▶ _Aim of the task_:
Repeat every entry exactly as it appears.

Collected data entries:
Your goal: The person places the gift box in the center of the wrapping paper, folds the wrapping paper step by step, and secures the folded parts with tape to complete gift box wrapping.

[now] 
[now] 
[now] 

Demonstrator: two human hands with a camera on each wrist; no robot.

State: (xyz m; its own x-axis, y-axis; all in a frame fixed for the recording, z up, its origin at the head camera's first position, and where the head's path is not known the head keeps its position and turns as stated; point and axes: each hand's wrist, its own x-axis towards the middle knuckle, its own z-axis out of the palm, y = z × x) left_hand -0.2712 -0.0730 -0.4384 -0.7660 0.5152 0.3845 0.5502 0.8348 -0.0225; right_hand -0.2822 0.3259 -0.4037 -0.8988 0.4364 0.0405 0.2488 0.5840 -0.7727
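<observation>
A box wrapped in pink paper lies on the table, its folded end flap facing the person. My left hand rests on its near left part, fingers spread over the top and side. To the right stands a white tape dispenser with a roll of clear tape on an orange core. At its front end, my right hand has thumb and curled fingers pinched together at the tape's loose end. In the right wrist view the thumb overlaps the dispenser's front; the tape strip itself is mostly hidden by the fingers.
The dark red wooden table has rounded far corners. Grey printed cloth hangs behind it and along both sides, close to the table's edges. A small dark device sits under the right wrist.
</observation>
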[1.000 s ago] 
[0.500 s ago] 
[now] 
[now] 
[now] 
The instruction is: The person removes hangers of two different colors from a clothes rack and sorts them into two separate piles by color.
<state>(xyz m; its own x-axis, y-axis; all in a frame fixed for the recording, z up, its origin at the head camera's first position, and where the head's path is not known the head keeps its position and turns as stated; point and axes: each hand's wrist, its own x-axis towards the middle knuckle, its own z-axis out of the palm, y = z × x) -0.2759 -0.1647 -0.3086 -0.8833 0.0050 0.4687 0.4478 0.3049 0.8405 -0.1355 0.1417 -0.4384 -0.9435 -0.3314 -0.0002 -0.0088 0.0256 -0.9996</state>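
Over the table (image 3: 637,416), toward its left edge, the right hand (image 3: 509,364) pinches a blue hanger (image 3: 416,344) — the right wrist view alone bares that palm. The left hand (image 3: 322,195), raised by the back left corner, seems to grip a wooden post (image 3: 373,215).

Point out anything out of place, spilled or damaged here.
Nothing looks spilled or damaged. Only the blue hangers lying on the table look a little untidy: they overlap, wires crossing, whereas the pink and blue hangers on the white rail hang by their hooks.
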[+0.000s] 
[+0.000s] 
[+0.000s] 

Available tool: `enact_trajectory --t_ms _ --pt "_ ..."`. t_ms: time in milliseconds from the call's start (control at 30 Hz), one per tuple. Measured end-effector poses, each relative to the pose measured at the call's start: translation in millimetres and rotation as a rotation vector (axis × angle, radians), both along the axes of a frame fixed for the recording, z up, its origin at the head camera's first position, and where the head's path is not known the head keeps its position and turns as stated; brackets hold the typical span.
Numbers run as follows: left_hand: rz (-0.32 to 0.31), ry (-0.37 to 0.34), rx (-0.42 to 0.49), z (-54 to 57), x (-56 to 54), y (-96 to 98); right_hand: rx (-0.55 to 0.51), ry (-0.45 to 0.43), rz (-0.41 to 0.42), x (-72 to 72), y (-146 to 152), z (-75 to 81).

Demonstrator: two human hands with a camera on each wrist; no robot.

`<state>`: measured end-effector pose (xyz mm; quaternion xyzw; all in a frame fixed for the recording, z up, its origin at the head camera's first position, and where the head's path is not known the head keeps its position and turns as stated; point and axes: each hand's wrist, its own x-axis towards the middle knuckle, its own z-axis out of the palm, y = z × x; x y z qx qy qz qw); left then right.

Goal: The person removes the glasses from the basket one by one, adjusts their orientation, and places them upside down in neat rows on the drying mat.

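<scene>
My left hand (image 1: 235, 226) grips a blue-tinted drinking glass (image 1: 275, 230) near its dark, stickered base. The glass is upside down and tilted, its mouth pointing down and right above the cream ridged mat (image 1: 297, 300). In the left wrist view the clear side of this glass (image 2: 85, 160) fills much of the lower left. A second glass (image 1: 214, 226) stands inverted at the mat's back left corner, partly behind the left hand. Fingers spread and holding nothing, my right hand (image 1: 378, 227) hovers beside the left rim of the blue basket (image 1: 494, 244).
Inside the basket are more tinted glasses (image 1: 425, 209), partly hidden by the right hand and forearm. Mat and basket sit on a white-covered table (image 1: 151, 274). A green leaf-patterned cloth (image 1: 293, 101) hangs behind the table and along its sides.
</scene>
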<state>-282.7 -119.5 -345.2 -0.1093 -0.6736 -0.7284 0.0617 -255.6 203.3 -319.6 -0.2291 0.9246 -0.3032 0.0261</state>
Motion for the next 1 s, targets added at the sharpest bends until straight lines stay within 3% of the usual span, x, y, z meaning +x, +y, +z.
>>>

▶ _Exercise result_:
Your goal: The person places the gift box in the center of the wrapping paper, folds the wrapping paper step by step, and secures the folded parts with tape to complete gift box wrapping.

[now] 
[now] 
[now] 

Demonstrator: two human hands with a camera on each wrist; no robot.

State: (xyz m; its own x-axis, y-axis; all in a frame fixed for the recording, z up, its origin at the head camera's first position, and where the head's path is not known the head keeps its position and turns as stated; point and axes: each hand's wrist, its own x-axis towards the middle knuckle, its own z-axis out of the palm, y = z × x) left_hand -0.2712 -0.0730 -0.4384 -0.7660 0.5152 0.3845 0.5502 0.8348 -0.0225; right_hand -0.2822 0.3259 -0.4037 -0.8988 0.4364 0.0405 0.2488 0.5840 -0.7727
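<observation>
A box wrapped in pink paper lies on the table, its folded end flap facing the person. My left hand rests on its near left part, fingers spread over the top and side. To the right stands a white tape dispenser with a roll of clear tape on an orange core. At its front end, my right hand has thumb and curled fingers pinched together at the tape's loose end. In the right wrist view the thumb overlaps the dispenser's front; the tape strip itself is mostly hidden by the fingers.
The dark red wooden table has rounded far corners. Grey printed cloth hangs behind it and along both sides, close to the table's edges. A small dark device sits under the right wrist.
</observation>
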[1.000 s ago] 
[0.500 s ago] 
[now] 
[now] 
[now] 
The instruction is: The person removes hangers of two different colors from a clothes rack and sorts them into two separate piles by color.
<state>(xyz m; its own x-axis, y-axis; all in a frame fixed for the recording, z up, its origin at the head camera's first position, and where the head's path is not known the head keeps its position and turns as stated; point and axes: each hand's wrist, its own x-axis towards the middle knuckle, its own z-axis out of the palm, y = z × x) -0.2759 -0.1647 -0.3086 -0.8833 0.0050 0.4687 0.4478 0.3049 0.8405 -0.1355 0.1417 -0.4384 -0.9435 -0.3314 -0.0002 -0.0088 0.0256 -0.9996</state>
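Over the table (image 3: 637,416), toward its left edge, the right hand (image 3: 509,364) pinches a blue hanger (image 3: 416,344) — the right wrist view alone bares that palm. The left hand (image 3: 322,195), raised by the back left corner, seems to grip a wooden post (image 3: 373,215).

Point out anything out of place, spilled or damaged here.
Nothing looks spilled or damaged. Only the blue hangers lying on the table look a little untidy: they overlap, wires crossing, whereas the pink and blue hangers on the white rail hang by their hooks.
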[+0.000s] 
[+0.000s] 
[+0.000s] 

Available tool: `enact_trajectory --t_ms _ --pt "_ ..."`. t_ms: time in milliseconds from the call's start (control at 30 Hz), one per tuple. Measured end-effector poses, each relative to the pose measured at the call's start: translation in millimetres and rotation as a rotation vector (axis × angle, radians), both along the axes of a frame fixed for the recording, z up, its origin at the head camera's first position, and where the head's path is not known the head keeps its position and turns as stated; brackets hold the typical span.
Numbers run as follows: left_hand: rz (-0.32 to 0.31), ry (-0.37 to 0.34), rx (-0.42 to 0.49), z (-54 to 57), x (-56 to 54), y (-96 to 98); right_hand: rx (-0.55 to 0.51), ry (-0.45 to 0.43), rz (-0.41 to 0.42), x (-72 to 72), y (-146 to 152), z (-75 to 81).

Demonstrator: two human hands with a camera on each wrist; no robot.

`<state>`: measured end-effector pose (xyz mm; quaternion xyzw; all in a frame fixed for the recording, z up, its origin at the head camera's first position, and where the head's path is not known the head keeps its position and turns as stated; point and axes: each hand's wrist, its own x-axis towards the middle knuckle, its own z-axis out of the palm, y = z × x; x y z qx qy qz qw); left then right.

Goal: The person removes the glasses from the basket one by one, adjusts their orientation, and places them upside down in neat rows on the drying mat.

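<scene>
My left hand (image 1: 235, 226) grips a blue-tinted drinking glass (image 1: 275, 230) near its dark, stickered base. The glass is upside down and tilted, its mouth pointing down and right above the cream ridged mat (image 1: 297, 300). In the left wrist view the clear side of this glass (image 2: 85, 160) fills much of the lower left. A second glass (image 1: 214, 226) stands inverted at the mat's back left corner, partly behind the left hand. Fingers spread and holding nothing, my right hand (image 1: 378, 227) hovers beside the left rim of the blue basket (image 1: 494, 244).
Inside the basket are more tinted glasses (image 1: 425, 209), partly hidden by the right hand and forearm. Mat and basket sit on a white-covered table (image 1: 151, 274). A green leaf-patterned cloth (image 1: 293, 101) hangs behind the table and along its sides.
</scene>
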<state>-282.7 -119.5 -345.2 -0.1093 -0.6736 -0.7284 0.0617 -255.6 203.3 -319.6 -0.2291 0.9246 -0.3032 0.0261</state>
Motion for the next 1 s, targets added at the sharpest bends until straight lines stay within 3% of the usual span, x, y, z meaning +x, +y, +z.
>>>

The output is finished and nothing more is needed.